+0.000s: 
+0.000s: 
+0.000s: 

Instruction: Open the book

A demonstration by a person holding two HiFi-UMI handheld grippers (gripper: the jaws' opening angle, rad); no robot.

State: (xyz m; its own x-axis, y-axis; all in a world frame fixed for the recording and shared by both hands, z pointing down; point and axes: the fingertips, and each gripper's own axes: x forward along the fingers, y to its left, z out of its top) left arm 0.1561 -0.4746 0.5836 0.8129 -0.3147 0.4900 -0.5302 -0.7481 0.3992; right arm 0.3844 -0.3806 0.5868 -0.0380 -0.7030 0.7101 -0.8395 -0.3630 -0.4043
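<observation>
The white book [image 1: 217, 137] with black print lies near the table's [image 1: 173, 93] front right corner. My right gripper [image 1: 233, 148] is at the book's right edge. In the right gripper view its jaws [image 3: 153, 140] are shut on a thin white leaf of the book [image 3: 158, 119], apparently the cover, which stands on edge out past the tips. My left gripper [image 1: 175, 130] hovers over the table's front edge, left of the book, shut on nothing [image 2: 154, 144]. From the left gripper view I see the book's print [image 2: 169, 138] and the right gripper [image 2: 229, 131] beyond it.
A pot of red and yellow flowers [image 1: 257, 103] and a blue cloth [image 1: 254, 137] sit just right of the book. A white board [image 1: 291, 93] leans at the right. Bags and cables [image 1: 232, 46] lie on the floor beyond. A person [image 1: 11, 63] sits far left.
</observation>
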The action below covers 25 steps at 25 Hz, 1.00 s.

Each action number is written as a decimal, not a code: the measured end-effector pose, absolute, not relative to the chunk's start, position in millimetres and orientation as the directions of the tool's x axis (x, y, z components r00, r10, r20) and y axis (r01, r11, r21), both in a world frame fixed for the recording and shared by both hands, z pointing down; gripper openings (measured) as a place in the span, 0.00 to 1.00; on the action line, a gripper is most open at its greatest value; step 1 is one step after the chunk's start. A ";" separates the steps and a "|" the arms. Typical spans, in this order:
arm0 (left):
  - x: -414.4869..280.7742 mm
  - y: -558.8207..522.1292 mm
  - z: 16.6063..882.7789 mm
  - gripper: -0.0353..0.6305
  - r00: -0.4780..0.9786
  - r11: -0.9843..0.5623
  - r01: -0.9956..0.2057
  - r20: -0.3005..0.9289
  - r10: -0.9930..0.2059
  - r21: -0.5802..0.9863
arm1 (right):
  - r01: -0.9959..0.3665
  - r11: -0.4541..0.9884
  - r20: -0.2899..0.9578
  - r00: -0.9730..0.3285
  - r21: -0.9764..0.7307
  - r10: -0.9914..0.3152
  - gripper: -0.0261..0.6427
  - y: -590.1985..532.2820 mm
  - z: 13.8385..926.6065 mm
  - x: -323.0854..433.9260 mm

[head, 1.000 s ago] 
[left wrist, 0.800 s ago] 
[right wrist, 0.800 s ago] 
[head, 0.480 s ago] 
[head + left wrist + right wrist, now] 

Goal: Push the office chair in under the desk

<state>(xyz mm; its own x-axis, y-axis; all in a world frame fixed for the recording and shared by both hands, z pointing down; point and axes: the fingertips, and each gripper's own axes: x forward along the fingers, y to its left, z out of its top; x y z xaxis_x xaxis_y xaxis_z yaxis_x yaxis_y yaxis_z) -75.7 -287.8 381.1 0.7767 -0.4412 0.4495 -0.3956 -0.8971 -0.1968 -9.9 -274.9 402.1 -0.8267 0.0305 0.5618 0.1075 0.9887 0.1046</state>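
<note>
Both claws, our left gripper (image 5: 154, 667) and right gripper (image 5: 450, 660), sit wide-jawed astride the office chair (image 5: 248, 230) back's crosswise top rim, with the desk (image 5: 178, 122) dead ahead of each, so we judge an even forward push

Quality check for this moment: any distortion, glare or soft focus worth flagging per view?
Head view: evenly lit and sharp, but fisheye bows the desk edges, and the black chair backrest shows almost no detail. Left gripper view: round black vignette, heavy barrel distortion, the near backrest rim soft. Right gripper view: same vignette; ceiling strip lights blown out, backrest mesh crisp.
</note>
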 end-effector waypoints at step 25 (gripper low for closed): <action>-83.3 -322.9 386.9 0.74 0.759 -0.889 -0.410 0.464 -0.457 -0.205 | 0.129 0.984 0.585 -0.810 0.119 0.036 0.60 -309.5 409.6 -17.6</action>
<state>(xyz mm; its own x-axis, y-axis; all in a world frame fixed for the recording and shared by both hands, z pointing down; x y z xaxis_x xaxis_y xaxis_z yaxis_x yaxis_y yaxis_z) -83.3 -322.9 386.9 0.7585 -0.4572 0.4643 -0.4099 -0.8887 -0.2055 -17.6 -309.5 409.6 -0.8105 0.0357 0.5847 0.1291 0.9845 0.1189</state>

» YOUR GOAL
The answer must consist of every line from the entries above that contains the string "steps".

» COMPLETED EXERCISE
The action below covers 25 steps at 25 Hz, 1.00 s.
Each action number is written as a decimal, not a code: the measured end-effector pose, absolute, not relative to the chunk's start, position in millimetres and orientation as the directions of the tool's x axis (x, y, z components r00, r10, r20) and y axis (r01, r11, r21), both in a world frame fixed for the recording and shared by both hands, z pointing down; gripper openings (measured) as a place in the span, 0.00 to 1.00; on the action line, a gripper is most open at its greatest value; step 1 is one step after the chunk's start. A ";" separates the steps and a "|" the arms. Typical spans, in this order:

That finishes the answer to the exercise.